Segment Start: Data block

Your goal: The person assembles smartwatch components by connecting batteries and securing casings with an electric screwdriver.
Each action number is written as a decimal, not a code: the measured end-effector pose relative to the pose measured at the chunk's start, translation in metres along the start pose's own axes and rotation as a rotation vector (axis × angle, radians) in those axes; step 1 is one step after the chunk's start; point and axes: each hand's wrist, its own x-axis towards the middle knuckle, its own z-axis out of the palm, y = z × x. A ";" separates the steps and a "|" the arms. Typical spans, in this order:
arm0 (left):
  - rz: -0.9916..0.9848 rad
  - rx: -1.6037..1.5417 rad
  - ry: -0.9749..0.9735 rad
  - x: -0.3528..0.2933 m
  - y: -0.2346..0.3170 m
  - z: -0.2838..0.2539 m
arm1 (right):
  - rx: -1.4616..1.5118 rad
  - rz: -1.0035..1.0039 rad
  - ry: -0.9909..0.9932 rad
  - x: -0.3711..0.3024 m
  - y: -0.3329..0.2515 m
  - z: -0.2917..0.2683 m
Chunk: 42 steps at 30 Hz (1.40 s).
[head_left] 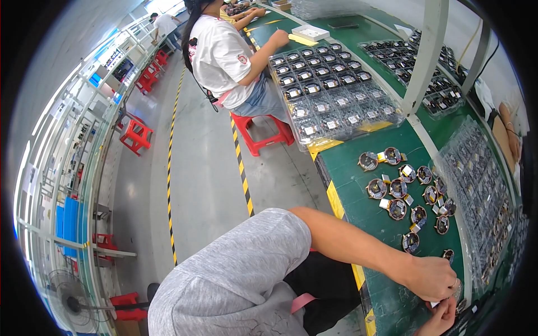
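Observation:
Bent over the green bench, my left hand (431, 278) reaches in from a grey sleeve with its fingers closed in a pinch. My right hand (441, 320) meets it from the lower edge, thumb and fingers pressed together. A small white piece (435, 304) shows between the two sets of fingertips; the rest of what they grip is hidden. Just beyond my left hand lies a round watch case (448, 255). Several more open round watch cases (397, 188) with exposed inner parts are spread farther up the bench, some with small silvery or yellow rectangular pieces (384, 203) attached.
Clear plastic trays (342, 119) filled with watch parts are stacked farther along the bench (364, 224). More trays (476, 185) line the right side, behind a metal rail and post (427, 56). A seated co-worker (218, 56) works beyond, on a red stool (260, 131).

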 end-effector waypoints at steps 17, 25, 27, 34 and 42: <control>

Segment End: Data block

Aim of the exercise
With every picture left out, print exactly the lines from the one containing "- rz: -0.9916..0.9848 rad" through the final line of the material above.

Expected output
  - rz: -0.9916..0.9848 rad
  - rx: -1.6037..1.5417 rad
  - ry: -0.9749..0.9735 rad
  - x: -0.3528..0.2933 m
  - y: -0.2346..0.3170 m
  - z: -0.2838..0.2539 m
arm1 (right):
  - rx: -1.4616..1.5118 rad
  - rz: -1.0035..1.0039 rad
  - ry: -0.9909..0.9932 rad
  - x: -0.3711..0.3024 m
  - y: -0.3329..0.2515 m
  - z: -0.2917..0.2683 m
Chunk: 42 steps at 30 Hz (1.40 s).
[head_left] 
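Observation:
Bent over the green bench, my left hand (431, 278) reaches in from a grey sleeve with its fingers closed in a pinch. My right hand (441, 320) meets it from the lower edge, thumb and fingers pressed together. A small white piece (435, 304) shows between the two sets of fingertips; the rest of what they grip is hidden. Just beyond my left hand lies a round watch case (448, 255). Several more open round watch cases (397, 188) with exposed inner parts are spread farther up the bench, some with small silvery or yellow rectangular pieces (384, 203) attached.
Clear plastic trays (342, 119) filled with watch parts are stacked farther along the bench (364, 224). More trays (476, 185) line the right side, behind a metal rail and post (427, 56). A seated co-worker (218, 56) works beyond, on a red stool (260, 131).
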
 end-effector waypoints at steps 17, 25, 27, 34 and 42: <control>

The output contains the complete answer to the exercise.